On Tuesday the plan to bring the Verizon Indycar Series to New Orleans in 2015 was publicly announced. Michael Andretti is behind it, and the track owner is partnering with the Gov. Bobby Jindal in the hopes of shaking $4.5 million out of the state of Louisiana for unspecified upgrades.

The announcement, I feel, was a bit premature. You see this sort of thing all the time in state politics. Someone has a project they want to put their name on, so they go public in the hopes of finding support. Sometimes it happens, most times it does. Again, I was a political reporter for a long time, so forgive me if I’m a little jaded with it comes to these sorts of things.

I did some readings and the Louisiana legislature is going through it’s budgeting process right now, and lawmakers have stripped a good bit of Jindal’s proposed budget. According to Gannett the House is looking at cutting $6 million for colleges, and $60 million for pay raises for state workers. In this environment I have a hard time thinking the legislature will go along with $4.5 million for improvements to a private facility when they’re thinking of freezing pay for state employees.

As more details have come out I don’t think this is going to happen. The organizers want a bad month, Indycar is stressing that they are “Potentially exploring” the idea, and it’s dependent on state funding that might not materialize in a tight budget year.
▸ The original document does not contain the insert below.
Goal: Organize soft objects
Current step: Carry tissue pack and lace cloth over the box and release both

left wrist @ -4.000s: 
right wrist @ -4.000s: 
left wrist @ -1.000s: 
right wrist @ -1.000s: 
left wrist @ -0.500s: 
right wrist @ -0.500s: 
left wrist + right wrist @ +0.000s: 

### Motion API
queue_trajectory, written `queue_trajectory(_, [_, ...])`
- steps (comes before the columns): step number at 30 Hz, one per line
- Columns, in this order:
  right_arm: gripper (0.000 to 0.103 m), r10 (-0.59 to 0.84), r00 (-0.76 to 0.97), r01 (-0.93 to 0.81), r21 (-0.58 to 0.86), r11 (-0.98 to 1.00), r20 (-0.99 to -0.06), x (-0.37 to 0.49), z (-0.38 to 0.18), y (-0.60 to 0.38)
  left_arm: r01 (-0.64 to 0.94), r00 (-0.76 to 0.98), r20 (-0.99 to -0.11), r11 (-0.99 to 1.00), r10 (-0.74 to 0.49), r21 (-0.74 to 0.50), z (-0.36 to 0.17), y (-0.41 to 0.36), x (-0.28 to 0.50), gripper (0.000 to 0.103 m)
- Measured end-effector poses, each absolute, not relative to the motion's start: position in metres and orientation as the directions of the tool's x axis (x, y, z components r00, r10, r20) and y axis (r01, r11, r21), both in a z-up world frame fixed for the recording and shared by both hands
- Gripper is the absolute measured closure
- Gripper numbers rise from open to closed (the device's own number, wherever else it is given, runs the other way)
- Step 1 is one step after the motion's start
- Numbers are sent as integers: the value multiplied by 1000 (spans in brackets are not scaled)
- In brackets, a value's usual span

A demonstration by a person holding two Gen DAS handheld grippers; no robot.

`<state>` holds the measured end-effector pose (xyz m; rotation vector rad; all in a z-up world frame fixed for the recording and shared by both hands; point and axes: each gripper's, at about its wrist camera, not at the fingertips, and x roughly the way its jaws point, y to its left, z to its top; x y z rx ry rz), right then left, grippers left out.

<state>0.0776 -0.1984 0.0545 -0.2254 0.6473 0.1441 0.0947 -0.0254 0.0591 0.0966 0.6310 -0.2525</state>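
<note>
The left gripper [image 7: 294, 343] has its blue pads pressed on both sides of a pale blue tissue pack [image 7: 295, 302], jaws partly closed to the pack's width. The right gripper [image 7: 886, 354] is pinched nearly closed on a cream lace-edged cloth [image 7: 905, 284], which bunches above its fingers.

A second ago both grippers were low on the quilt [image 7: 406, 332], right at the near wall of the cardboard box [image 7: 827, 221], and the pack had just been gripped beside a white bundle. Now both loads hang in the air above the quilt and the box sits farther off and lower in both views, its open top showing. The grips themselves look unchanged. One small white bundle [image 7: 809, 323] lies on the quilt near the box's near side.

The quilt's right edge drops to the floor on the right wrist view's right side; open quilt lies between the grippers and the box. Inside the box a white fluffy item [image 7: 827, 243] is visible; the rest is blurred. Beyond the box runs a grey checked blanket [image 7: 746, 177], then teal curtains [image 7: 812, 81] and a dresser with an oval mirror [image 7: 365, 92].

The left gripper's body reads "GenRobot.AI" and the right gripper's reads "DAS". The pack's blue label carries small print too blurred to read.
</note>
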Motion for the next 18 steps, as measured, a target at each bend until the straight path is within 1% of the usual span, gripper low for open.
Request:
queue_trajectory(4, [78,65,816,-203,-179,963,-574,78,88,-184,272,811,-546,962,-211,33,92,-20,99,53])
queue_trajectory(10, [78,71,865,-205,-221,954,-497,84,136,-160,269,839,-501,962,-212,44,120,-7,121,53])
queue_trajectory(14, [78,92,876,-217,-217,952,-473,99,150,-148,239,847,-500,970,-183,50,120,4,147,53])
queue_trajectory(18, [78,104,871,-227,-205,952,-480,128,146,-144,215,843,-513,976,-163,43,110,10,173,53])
To me the value in going to a new market on a track that’s not quite ready is that it’s a warm-weather track. I’m willing to overlook any of the perceived flaws if it gets us more racing earlier. I will even make the trip down from Atlanta to support the race, in February or March,

It’s not that I don’t think Indycar shouldn’t race at NOLA Motorsport Park, I just don’t think they should be racing there now.